瞬時に何に怒ってるか理解したロゼとミーネがギフトを止めに入る。危険があるならともかく、そんな理由で切れているなら流石に止めるべきと判断したのだろう。
「待てギフト!怒る理由が小さい!」
「ロゼェ!?お前は俺の味方じゃないの!?」
「ギフト兄!釣りは後でも出来るよ!」
「あの魚は俺を待っていたんだ!離せミーネ!」
「素晴らしい!なんと無詠唱とは!もっと近くで見せてみよ!」
「上等だ爺!眼前で披露してやるよ!」
「学園長!ギフト君を煽らない!」
ギフトをロゼとミーネが止めて、鼻息の荒い老人をミリアが止める。その様子を見ながらリカ達は既に無関係を装う。
「釣りってそんなに楽しいのかしら?」
「子どもの喧嘩ですね。」
「ギフト様は同族嫌悪っぽい気がします。あのご老人にはギフト様と同じ臭いがします。」
「楽しいを見つけた人と、楽しいを邪魔された人の構図ですね。」
呆れるし、止める気力も沸かない。あの老人がミリアの知り合いなら危険は無いだろうに、ギフトは自分の楽しみを奪われ怒っている。

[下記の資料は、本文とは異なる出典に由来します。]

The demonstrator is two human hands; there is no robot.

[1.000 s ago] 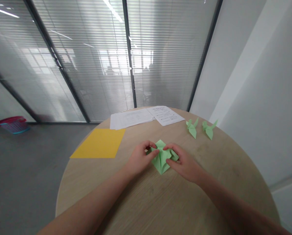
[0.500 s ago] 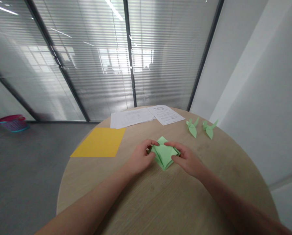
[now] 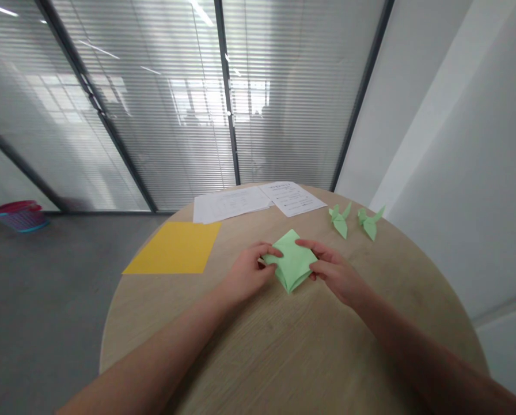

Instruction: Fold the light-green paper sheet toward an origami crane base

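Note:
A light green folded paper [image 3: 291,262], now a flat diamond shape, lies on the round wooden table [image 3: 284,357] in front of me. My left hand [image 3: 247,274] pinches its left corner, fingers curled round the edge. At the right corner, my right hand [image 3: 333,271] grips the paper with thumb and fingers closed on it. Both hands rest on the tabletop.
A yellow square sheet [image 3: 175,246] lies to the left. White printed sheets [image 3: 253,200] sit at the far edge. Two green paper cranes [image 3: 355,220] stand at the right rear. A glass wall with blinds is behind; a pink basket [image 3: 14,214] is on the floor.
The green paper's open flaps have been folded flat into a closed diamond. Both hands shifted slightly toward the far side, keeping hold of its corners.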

ロゼとミーネが必死に止めているのは恥ずかしいからだろう。釣りを邪魔されたからなんて理由で老人を本気で殴りかねないのがギフトだ。
「暫く置いてれば大丈夫じゃない?任せましょ。」
「巻き込まれたく無いですしねー。でも長引きそうですよ?ギフトさんの機嫌回復の為に魚でも焼いておきます?」
「なら私は木を拾ってきますね。」
「あ、聖女様。手伝います。」
ギャーギャー騒がしい者達を無視して動き始める。紅くなり始めた空は、騒がしさを受け流し、その色をより一層鮮やかに彩っていく。